U.S. Education Secretary, Margaret Spellings, announced on Monday that there would be a new national standard for tracking student dropout measurements. This came following a report presented by a non-profit group led by former Secretary of State Colin Powell and his wife, Alma, that noted the critical need for change to remedy current school dropout rates nationally. They reported 1.2 million teens annually drop out of U.S. high schools. Nearly a third of U.S. students will not graduate with a high school diploma. In some areas of the country there is a 70% dropout rate.
Economics has often been touted as the basis for poor achievement. Poor students are reported to have poor grades, poor success, etc. The lack of literacy however has little to do with poverty.
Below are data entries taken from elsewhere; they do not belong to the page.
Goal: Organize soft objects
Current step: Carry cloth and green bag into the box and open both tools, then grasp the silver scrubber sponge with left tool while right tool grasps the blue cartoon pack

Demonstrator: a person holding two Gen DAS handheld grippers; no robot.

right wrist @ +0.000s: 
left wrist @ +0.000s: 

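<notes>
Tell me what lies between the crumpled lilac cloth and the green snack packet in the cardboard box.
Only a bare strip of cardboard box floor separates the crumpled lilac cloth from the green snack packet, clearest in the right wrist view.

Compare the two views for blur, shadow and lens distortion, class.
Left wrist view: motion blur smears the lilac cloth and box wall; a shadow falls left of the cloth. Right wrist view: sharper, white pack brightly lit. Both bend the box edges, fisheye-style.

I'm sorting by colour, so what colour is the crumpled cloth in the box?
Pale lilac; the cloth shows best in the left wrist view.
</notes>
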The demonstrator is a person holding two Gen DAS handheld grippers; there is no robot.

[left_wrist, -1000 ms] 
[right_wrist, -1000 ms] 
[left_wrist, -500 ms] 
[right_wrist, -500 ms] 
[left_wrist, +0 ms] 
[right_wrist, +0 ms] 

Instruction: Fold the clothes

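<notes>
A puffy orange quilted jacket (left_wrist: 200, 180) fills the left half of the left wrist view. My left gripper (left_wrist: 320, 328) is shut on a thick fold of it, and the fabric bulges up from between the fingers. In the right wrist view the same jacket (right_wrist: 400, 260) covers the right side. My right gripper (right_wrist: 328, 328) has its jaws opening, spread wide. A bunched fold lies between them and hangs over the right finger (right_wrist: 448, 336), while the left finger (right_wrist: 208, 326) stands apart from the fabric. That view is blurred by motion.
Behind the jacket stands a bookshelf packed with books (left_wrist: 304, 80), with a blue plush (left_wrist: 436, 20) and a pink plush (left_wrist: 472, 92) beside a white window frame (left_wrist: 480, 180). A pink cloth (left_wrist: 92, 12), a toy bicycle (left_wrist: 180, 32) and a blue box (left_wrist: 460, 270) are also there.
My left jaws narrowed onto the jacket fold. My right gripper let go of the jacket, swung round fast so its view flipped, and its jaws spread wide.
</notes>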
Some third world countries are now competing with the U.S. in literacy counts.
The apparent issues more prominent in the educational endeavors for U.S. students have long been noted by the litany of many very capable educators who point to the distinctive breakdown in family life as the essential and critical missing link in the education of many children.
Dropping out is not an option when cooperating parents set a higher standard for their children and demand it of them with loving discipline and clear expectations. Not all children will be at the top of the class, but every child with parents that care can be in class. Students that seem unmotivated often are surrounded by those who model a lack of motivation for improvement. Parents who were dropouts often create a second and third and even fourth generation of low expectation. While not everyone may have had the opportunity of education, no one should hold to the attitude that education is unimportant for future generations. Even the least educated parent should aspire for their children a good education and should be supportive of every effort of their children to achieve such. To do so requires parents who love their children and who encourage their children. Such encouragement is found in the simple basics of daily attention, asking questions, talking with those helping with your child’s learning and development, accepting the guidance of those who have a sincere interest in helping your child to grow in their knowledge and skills. No person is beyond using their abilities to help others in some way. We do have a crisis on our hands as a nation. It begins with the basics of home and family and shared living and responsibility and love and care and forgiveness and encouragement and help and guidance and instruction and community and living by the compelling words of Jesus to love our neighbors as ourselves. Ignorance is deadly -- it kills the innocent; it destroys hope; it inhibits opportunity; it paralyzes with fear; it creates pain; it undermines improvement; it disregards truth; it overloads the already overburdened; it is a cancer that will undermine a culture of freedom and responsible living with the necessity of mass management of illiterate masses, primarily via prisons and communities of persisting poverty bankrolled by those who remain able to function in an increasingly incapacitated environment.
“Where there is no vision, the people perish.” Where there is no hope for tomorrow, people fail to consider the reasons for today’s effort. In the grace and mercy of God, we see the love of the One who desires to redeem and save and give life. In Him we discover our worth and value. In Him we gain a vision for our future that includes being disciples of righteousness, truth, and wisdom – all most clearly defined in him.
Until we value one another with the eyes of Christ, we will remain as those who relate to one another as commodities to be bartered, sold, or ignored on the basis of our own selfish intentions. God help us to discover again our hope in him that will allow us to regain a vision for redemptive change. It is a time for all of us to be students…and a time for all who will, in love, to be teachers.